On the other hand, water from damp or wet objects
evaporates causing the readings to drift towards lighter readings.
Maintenance
If you spill chemicals on the balance that cannot be removed with the small brushes provided, let you TA
know immediately. Preventing corrosion of the balance is essential to the longevity of the balance.
Analytical Weighing Techniques
Significant digits
Analytical chemists collect the maximum number of significant digits available.
In the case of the
analytical balances this is to the nearest 0.0001 gram (0.1 mg). If you have too many significant digits,
you can always eliminate some later.
Weighing by difference
This technique is recommended for weighing hygroscopic samples (samples that absorb water) or any
dry samples. Use this technique for all primary standards and unknowns. First
weigh the vial containing
your previously dried reagent, then tap some reagent from the vial into a receiving flask and weigh your
vial again. The difference in weight is the weight of your reagent. Normally you
would keep the cap on
for this process to minimize exposure to the atmosphere and to avoid spilling your sample inside the
balance. Unfortunately, the caps we use have a paper liner which is difficult to
keep at constant weight.
Luckily none of our reagents are particularly hygroscopic so we weigh with the
lid off.
Fingerprints
Fingerprints can add mass to an object by more than 1 milligram, particularly if
your hands are moist or
greasy. Handle the vials or other object to be weighed on an analytical balance with a paper towel or a
clean tissue.
Questions
(Self-test, not for marks)
1.
Why must the balance be level?
2.
Why must the outside of objects taken into the balance room be free of all water droplets?
3.
Why must an object to be weighed at room temperature?
4.
Why should the vials be capped when they are on the balance?
5.
How do we weigh by difference?
6.
What is meant by the expression “dry to constant weight”?
47
Laboratory Procedure
Before starting the balance exercises, pipet calibration, and other exercises, obtain your first unknown(s)

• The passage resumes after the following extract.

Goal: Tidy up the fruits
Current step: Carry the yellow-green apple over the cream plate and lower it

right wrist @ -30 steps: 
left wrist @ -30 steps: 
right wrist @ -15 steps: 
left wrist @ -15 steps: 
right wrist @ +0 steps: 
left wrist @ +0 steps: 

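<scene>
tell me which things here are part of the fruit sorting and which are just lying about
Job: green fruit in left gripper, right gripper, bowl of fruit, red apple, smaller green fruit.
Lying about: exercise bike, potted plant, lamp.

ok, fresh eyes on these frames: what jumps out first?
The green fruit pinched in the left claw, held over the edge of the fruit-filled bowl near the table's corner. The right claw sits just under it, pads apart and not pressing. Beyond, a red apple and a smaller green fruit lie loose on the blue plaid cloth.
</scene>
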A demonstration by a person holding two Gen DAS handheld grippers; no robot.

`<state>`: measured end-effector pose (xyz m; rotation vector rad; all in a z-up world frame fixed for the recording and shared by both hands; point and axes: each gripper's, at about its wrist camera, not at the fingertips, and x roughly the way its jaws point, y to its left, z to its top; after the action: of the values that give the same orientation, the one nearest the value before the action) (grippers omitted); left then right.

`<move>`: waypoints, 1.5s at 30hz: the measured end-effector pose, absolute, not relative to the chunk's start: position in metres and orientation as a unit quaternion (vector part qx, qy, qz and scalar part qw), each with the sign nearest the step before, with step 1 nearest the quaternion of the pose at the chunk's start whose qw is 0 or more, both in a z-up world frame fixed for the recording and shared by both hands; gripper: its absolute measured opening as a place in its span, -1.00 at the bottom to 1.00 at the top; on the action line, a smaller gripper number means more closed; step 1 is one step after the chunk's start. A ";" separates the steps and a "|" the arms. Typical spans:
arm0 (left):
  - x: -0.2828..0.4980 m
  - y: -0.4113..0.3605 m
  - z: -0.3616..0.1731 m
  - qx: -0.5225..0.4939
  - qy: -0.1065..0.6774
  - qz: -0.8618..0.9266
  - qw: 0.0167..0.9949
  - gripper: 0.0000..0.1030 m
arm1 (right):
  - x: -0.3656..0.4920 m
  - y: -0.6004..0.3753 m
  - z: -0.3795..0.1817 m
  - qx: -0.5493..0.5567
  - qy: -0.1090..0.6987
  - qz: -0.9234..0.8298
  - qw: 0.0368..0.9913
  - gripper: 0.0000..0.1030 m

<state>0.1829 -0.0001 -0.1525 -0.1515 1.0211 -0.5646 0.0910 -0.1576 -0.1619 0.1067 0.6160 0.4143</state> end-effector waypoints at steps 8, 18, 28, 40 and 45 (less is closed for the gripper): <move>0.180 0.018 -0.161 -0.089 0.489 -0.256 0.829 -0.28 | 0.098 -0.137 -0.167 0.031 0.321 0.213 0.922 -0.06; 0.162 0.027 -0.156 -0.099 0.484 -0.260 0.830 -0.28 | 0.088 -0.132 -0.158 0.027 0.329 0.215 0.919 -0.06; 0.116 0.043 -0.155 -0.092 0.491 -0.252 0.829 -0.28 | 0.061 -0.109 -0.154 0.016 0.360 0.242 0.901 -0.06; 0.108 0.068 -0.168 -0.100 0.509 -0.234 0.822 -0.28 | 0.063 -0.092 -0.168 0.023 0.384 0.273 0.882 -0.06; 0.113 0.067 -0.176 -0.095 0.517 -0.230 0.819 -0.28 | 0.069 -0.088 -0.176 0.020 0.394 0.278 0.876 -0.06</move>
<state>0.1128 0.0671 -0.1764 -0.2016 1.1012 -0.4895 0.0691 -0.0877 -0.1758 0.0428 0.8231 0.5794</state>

from your TA and place it(them) in the oven to dry. Some sodium carbonate is
already drying in the
oven in preparation for the standardization of hydrochloric acid.
NOTE: No error analysis is required for the calculations in this experiment. Both the balance exercise
and the pipette calibration must be completed by the first notebook grading or marks will be
deducted.
Balance Exercises
Assigned Analytical Balance No ______10___________
Record this number in the appropriate location in your lab notebook.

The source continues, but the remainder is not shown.